Stored items
────────────────────────────────────────
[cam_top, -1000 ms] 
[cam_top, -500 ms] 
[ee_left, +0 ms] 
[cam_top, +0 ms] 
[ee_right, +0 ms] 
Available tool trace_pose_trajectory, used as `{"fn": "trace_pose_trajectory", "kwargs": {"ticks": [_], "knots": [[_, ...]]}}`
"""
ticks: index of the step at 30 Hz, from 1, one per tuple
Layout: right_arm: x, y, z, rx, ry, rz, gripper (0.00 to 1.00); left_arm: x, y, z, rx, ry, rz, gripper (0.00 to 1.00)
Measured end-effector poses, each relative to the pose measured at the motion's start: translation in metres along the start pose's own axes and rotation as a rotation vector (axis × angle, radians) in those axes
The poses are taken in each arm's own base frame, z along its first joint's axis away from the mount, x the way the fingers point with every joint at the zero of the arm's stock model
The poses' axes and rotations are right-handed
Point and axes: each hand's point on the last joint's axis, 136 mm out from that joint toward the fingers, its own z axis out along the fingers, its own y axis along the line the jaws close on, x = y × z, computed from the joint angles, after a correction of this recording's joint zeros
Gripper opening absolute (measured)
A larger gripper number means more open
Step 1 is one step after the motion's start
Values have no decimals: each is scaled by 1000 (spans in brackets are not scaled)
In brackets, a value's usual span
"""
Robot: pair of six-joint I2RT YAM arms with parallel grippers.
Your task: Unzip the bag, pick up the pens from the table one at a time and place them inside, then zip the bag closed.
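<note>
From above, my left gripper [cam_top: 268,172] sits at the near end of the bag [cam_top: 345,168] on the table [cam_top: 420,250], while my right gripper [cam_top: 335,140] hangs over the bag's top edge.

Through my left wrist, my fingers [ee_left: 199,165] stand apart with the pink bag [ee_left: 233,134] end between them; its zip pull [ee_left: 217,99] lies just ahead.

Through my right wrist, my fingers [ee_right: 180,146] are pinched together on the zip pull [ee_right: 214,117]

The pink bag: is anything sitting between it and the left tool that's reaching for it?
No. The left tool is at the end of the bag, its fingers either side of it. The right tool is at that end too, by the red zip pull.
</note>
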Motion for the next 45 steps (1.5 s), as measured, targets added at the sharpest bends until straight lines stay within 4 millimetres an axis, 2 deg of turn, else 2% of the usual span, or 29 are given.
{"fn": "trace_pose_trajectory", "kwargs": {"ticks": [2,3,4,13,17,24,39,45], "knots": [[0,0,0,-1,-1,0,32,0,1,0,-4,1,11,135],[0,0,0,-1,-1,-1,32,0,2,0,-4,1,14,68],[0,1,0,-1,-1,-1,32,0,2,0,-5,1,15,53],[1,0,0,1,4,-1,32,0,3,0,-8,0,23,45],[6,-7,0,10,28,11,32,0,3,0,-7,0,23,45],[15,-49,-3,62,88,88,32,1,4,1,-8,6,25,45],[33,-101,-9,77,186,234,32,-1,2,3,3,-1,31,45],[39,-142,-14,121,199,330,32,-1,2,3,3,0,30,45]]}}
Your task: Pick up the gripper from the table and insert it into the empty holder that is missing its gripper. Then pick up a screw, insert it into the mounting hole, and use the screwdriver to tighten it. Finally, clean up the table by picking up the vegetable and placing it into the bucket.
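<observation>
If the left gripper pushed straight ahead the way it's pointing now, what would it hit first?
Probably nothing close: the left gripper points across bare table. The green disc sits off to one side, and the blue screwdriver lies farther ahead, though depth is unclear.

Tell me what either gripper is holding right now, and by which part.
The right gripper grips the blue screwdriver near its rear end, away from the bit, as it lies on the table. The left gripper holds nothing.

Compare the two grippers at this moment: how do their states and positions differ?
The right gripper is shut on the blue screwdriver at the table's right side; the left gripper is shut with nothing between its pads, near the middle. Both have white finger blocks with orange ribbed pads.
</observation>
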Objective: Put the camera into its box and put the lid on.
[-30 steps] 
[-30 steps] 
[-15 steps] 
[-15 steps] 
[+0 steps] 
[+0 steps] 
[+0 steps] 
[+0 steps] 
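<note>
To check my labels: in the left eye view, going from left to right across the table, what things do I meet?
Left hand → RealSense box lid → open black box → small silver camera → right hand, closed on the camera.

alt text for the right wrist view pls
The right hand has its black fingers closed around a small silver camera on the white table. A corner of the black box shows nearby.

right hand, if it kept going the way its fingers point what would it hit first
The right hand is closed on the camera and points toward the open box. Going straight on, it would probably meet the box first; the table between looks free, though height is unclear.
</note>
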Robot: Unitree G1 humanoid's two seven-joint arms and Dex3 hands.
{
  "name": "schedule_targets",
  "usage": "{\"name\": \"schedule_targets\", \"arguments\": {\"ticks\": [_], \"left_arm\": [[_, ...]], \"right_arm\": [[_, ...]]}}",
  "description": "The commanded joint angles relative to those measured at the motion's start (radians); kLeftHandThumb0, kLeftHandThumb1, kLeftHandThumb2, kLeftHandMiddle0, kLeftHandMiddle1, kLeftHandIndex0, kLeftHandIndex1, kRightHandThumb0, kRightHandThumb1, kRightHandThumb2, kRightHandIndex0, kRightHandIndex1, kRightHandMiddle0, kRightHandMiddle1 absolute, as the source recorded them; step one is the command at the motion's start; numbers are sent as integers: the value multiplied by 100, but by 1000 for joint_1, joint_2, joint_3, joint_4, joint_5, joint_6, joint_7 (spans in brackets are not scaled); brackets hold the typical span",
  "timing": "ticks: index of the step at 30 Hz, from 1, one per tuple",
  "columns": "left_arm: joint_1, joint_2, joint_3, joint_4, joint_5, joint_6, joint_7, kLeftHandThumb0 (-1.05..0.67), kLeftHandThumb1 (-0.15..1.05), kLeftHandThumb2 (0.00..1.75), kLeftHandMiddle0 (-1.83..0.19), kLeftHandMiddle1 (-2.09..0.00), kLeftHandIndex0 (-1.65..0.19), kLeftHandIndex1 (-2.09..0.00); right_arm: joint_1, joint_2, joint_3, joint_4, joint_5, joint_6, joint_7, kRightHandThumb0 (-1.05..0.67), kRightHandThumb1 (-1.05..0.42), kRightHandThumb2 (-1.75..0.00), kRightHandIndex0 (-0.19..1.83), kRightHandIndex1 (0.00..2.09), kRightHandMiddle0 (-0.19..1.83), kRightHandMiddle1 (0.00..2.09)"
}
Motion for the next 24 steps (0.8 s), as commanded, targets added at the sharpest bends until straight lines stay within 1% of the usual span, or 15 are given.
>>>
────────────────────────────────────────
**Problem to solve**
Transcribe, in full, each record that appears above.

**Solution**
[cam_top, -1000 ms] 
[cam_top, -500 ms] 
[ee_left, +0 ms] 
[cam_top, +0 ms] 
[ee_right, +0 ms] 
Available tool trace_pose_trajectory, used as `{"fn": "trace_pose_trajectory", "kwargs": {"ticks": [_], "knots": [[_, ...]]}}`
"""
ticks: index of the step at 30 Hz, from 1, one per tuple
Layout: right_arm: x, y, z, rx, ry, rz, gripper (0.00 to 1.00); left_arm: x, y, z, rx, ry, rz, gripper (0.00 to 1.00)
Measured end-effector poses, each relative to the pose measured at the motion's start: translation in metres along the start pose's own axes and rotation as a rotation vector (axis × angle, radians) in those axes
The poses are taken in each arm's own base frame, z along its first joint's axis away from the mount, x the way the fingers point with every joint at the zero of the arm's stock model
The poses' axes and rotations are right-handed
Point and axes: each hand's point on the last joint's axis, 136 mm out from that joint toward the fingers, its own z axis out along the fingers, its own y axis along the line the jaws close on, x = y × z, computed from the joint angles, after a correction of this recording's joint zeros
Gripper opening absolute (measured)
A larger gripper number means more open
Step 1 is one step after the motion's start
Values have no decimals: each is scaled by 1000 (spans in brackets are not scaled)
In brackets, a value's usual span
"""
Robot: pair of six-joint I2RT YAM arms with parallel grippers.
Your task: Unzip the bag, pick up the pens from the table one at a time and place them inside, then zip the bag closed.
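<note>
From above, my left gripper [cam_top: 268,172] sits at the near end of the bag [cam_top: 345,168] on the table [cam_top: 420,250], while my right gripper [cam_top: 335,140] hangs over the bag's top edge.

Through my left wrist, my fingers [ee_left: 199,165] stand apart with the pink bag [ee_left: 233,134] end between them; its zip pull [ee_left: 217,99] lies just ahead.

Through my right wrist, my fingers [ee_right: 180,146] are pinched together on the zip pull [ee_right: 214,117]

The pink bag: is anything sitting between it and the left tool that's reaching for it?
No. The left tool is at the end of the bag, its fingers either side of it. The right tool is at that end too, by the red zip pull.
</note>
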Motion for the next 45 steps (1.5 s), as measured, targets added at the sharpest bends until straight lines stay within 4 millimetres an axis, 2 deg of turn, else 2% of the usual span, or 29 are given.
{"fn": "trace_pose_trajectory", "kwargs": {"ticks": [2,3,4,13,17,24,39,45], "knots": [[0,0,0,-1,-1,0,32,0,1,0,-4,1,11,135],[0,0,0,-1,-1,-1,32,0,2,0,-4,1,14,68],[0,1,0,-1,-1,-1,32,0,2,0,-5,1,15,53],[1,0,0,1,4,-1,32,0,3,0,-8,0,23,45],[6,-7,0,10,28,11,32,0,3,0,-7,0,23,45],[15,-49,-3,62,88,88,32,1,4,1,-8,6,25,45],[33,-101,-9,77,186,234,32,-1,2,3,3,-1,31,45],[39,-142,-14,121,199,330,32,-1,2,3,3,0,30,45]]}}
Your task: Pick up the gripper from the table and insert it into the empty holder that is missing its gripper. Then pick up a screw, insert it into the mounting hole, and use the screwdriver to tighten it. Finally, clean up the table by picking up the vegetable and placing it into the bucket.
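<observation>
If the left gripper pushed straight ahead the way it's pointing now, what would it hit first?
Probably nothing close: the left gripper points across bare table. The green disc sits off to one side, and the blue screwdriver lies farther ahead, though depth is unclear.

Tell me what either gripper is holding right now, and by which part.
The right gripper grips the blue screwdriver near its rear end, away from the bit, as it lies on the table. The left gripper holds nothing.

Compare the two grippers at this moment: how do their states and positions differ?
The right gripper is shut on the blue screwdriver at the table's right side; the left gripper is shut with nothing between its pads, near the middle. Both have white finger blocks with orange ribbed pads.
</observation>
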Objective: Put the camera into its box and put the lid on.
[-30 steps] 
[-30 steps] 
[-15 steps] 
[-15 steps] 
[+0 steps] 
[+0 steps] 
[+0 steps] 
[+0 steps] 
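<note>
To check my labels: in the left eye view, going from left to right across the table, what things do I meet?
Left hand → RealSense box lid → open black box → small silver camera → right hand, closed on the camera.

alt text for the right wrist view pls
The right hand has its black fingers closed around a small silver camera on the white table. A corner of the black box shows nearby.

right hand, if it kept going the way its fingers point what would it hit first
The right hand is closed on the camera and points toward the open box. Going straight on, it would probably meet the box first; the table between looks free, though height is unclear.
</note>
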Robot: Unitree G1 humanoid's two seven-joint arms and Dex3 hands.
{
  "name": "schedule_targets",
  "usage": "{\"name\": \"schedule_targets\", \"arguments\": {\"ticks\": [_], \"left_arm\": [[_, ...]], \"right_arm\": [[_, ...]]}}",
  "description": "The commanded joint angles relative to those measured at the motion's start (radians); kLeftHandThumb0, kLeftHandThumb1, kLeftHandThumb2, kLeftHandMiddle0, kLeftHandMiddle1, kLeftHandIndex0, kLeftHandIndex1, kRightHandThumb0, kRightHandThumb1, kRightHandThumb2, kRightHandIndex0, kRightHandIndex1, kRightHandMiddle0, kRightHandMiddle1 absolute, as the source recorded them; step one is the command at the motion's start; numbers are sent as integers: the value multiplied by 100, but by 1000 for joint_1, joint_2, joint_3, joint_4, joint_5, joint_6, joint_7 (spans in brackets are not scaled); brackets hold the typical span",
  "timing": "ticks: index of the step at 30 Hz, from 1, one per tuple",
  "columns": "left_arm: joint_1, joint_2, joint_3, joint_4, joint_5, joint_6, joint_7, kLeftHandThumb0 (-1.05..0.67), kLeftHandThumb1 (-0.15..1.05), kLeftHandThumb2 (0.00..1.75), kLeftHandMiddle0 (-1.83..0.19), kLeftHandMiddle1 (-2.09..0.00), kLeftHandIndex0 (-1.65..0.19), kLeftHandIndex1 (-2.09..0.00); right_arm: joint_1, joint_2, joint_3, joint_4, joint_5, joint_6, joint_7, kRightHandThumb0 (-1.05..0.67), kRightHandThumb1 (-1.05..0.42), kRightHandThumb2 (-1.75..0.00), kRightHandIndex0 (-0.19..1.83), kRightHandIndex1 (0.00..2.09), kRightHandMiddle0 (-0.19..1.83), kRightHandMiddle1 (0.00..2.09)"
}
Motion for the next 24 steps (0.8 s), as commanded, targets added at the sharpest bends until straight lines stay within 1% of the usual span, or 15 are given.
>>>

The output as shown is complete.